Apart from the pictures, which must be omitted, restate the data exactly.

***** Recorded data *****

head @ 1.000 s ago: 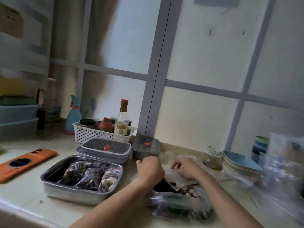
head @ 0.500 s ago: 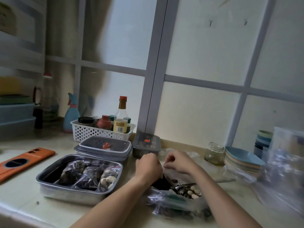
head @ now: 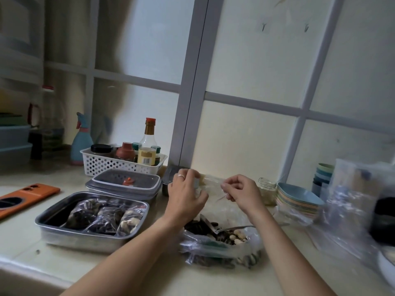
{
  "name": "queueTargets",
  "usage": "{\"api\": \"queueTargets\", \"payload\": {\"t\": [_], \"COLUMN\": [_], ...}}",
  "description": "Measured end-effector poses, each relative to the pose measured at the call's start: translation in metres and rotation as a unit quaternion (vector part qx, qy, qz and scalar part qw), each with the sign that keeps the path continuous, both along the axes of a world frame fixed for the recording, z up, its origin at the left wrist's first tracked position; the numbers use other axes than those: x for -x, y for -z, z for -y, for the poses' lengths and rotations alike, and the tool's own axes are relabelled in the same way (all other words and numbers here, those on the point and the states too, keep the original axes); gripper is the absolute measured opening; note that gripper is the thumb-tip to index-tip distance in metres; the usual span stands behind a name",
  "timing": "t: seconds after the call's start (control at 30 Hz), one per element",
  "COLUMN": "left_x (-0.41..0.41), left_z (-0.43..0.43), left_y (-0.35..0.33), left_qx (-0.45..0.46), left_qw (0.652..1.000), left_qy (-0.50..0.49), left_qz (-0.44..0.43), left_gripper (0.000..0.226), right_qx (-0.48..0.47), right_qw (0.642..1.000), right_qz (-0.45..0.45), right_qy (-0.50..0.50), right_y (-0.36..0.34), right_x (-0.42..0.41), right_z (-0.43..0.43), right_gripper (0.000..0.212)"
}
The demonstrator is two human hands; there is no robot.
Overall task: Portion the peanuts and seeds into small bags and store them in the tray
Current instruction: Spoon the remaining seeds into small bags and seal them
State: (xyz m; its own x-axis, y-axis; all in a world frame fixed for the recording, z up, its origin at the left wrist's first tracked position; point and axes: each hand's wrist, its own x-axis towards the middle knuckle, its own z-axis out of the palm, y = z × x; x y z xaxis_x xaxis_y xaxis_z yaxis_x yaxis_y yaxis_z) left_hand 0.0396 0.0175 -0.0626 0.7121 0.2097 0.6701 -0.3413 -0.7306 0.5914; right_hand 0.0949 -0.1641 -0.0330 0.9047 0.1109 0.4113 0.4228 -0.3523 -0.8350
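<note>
- The small bag (head: 210, 182), a clear film pouch, is held in the air between both hands, above the back of the table (head: 32, 242) and just over the large bag of peanuts and seeds (head: 220, 244). It looks empty, though thin film against the pale wall is hard to read.
- A second ago both hands were low and close together behind the large bag; since then they have risen and drawn apart, pulling the pouch out flat between them.
- The left hand (head: 185, 196) has its fingers (head: 191, 178) curled and clamped on the pouch's left edge. The right hand (head: 242, 192) pinches the right edge between thumb and fingers (head: 227, 185).
- My reading: a fresh pouch has been picked and is being worked open at the mouth. Filling it has not begun.
- The spoon (head: 234, 228) lies in the large bag's open mouth, near the table's front edge, with no hand on it. One hand must let go to scoop, so the other will have to keep the mouth open alone.
- The tray (head: 81, 242), toward the front left of the table, holds three filled pouches side by side and has kept its place; free room remains along its left side.
- Behind the tray sit the lidded containers (head: 126, 182) and, further back, a white basket (head: 119, 166) of bottles. An orange phone (head: 27, 195) lies at the left edge, and stacked plates (head: 297, 198) stand toward the back right.
</note>
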Motion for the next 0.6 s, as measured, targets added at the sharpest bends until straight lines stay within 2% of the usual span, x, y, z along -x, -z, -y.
{"api": "queueTargets", "payload": {"t": [0.1,0.17,0.2,0.27,0.37,0.47,0.53,0.6], "left_x": [0.003,0.002,0.002,0.003,0.006,0.004,0.003,0.001], "left_z": [0.001,0.001,0.001,0.002,0.002,0.003,0.004,0.005], "left_y": [0.001,0.003,0.003,0.002,0.001,0.004,0.004,0.002], "left_qx": [0.027,0.063,0.075,0.053,-0.061,-0.168,-0.160,-0.102], "left_qw": [0.998,0.994,0.993,0.995,0.995,0.982,0.983,0.989], "left_qy": [0.061,0.087,0.089,0.074,0.055,0.063,0.069,0.078], "left_qz": [0.016,0.004,0.005,0.027,0.063,0.051,0.059,0.076], "left_gripper": [0.047,0.054,0.057,0.060,0.061,0.047,0.030,0.012], "right_qx": [-0.001,-0.033,-0.065,-0.108,-0.079,-0.070,-0.069,-0.054], "right_qw": [0.996,0.987,0.985,0.988,0.997,0.997,0.996,0.995], "right_qz": [0.092,0.156,0.160,0.114,0.016,-0.035,-0.059,-0.074], "right_qy": [0.018,0.033,0.029,0.005,-0.005,-0.005,-0.017,-0.026], "right_y": [-0.003,-0.011,-0.015,-0.018,-0.012,-0.007,-0.006,-0.006], "right_x": [0.008,0.013,0.016,0.020,0.019,0.019,0.020,0.021], "right_z": [0.001,0.003,0.004,0.004,0.000,-0.004,-0.004,-0.004], "right_gripper": [0.007,0.005,0.005,0.003,0.012,0.017,0.018,0.019]}}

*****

▶ **Result of this exercise**
head @ 1.000 s ago: 
head @ 0.500 s ago: 
head @ now: 
{
  "name": "queueTargets",
  "usage": "{\"api\": \"queueTargets\", \"payload\": {\"t\": [_], \"COLUMN\": [_], ...}}",
  "description": "Measured end-effector poses, each relative to the pose measured at the call's start: translation in metres and rotation as a unit quaternion (vector part qx, qy, qz and scalar part qw), each with the sign that keeps the path continuous, both along the axes of a world frame fixed for the recording, z up, its origin at the left wrist's first tracked position; the numbers use other axes than those: x for -x, y for -z, z for -y, for the poses' lengths and rotations alike, and the tool's own axes are relabelled in the same way (all other words and numbers here, those on the point and the states too, keep the original axes); gripper is the absolute measured opening; note that gripper is the thumb-tip to index-tip distance in metres; the usual span stands behind a name",
  "timing": "t: seconds after the call's start (control at 30 Hz), one per element",
  "COLUMN": "left_x (-0.41..0.41), left_z (-0.43..0.43), left_y (-0.35..0.33), left_qx (-0.45..0.46), left_qw (0.652..1.000), left_qy (-0.50..0.49), left_qz (-0.44..0.43), left_gripper (0.000..0.226), right_qx (-0.48..0.47), right_qw (0.642..1.000), right_qz (-0.45..0.45), right_qy (-0.50..0.50), right_y (-0.36..0.34), right_x (-0.42..0.41), right_z (-0.43..0.43), right_gripper (0.000..0.212)"
}
The demonstrator is two human hands; there is no robot.
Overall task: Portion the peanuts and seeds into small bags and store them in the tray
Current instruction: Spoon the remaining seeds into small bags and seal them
State: (xyz m; its own x-axis, y-axis; all in a world frame fixed for the recording, z up, its origin at the left wrist's first tracked position; point and axes: each hand's wrist, its own x-axis towards the middle knuckle, its own z-axis out of the palm, y = z × x; x y z xaxis_x xaxis_y xaxis_z yaxis_x yaxis_y yaxis_z) left_hand 0.0396 0.0175 -0.0626 0.7121 0.2097 0.6701 -0.3413 -0.7306 0.5914; right_hand 0.0949 -0.1641 -0.0330 0.9047 0.1109 0.4113 0.4228 -0.3523 -0.8350
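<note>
- The small bag (head: 210, 182), a clear film pouch, is held in the air between both hands, above the back of the table (head: 32, 242) and just over the large bag of peanuts and seeds (head: 220, 244). It looks empty, though thin film against the pale wall is hard to read.
- A second ago both hands were low and close together behind the large bag; since then they have risen and drawn apart, pulling the pouch out flat between them.
- The left hand (head: 185, 196) has its fingers (head: 191, 178) curled and clamped on the pouch's left edge. The right hand (head: 242, 192) pinches the right edge between thumb and fingers (head: 227, 185).
- My reading: a fresh pouch has been picked and is being worked open at the mouth. Filling it has not begun.
- The spoon (head: 234, 228) lies in the large bag's open mouth, near the table's front edge, with no hand on it. One hand must let go to scoop, so the other will have to keep the mouth open alone.
- The tray (head: 81, 242), toward the front left of the table, holds three filled pouches side by side and has kept its place; free room remains along its left side.
- Behind the tray sit the lidded containers (head: 126, 182) and, further back, a white basket (head: 119, 166) of bottles. An orange phone (head: 27, 195) lies at the left edge, and stacked plates (head: 297, 198) stand toward the back right.
</note>
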Motion for the next 0.6 s, as measured, targets added at the sharpest bends until straight lines stay within 2% of the usual span, x, y, z along -x, -z, -y.
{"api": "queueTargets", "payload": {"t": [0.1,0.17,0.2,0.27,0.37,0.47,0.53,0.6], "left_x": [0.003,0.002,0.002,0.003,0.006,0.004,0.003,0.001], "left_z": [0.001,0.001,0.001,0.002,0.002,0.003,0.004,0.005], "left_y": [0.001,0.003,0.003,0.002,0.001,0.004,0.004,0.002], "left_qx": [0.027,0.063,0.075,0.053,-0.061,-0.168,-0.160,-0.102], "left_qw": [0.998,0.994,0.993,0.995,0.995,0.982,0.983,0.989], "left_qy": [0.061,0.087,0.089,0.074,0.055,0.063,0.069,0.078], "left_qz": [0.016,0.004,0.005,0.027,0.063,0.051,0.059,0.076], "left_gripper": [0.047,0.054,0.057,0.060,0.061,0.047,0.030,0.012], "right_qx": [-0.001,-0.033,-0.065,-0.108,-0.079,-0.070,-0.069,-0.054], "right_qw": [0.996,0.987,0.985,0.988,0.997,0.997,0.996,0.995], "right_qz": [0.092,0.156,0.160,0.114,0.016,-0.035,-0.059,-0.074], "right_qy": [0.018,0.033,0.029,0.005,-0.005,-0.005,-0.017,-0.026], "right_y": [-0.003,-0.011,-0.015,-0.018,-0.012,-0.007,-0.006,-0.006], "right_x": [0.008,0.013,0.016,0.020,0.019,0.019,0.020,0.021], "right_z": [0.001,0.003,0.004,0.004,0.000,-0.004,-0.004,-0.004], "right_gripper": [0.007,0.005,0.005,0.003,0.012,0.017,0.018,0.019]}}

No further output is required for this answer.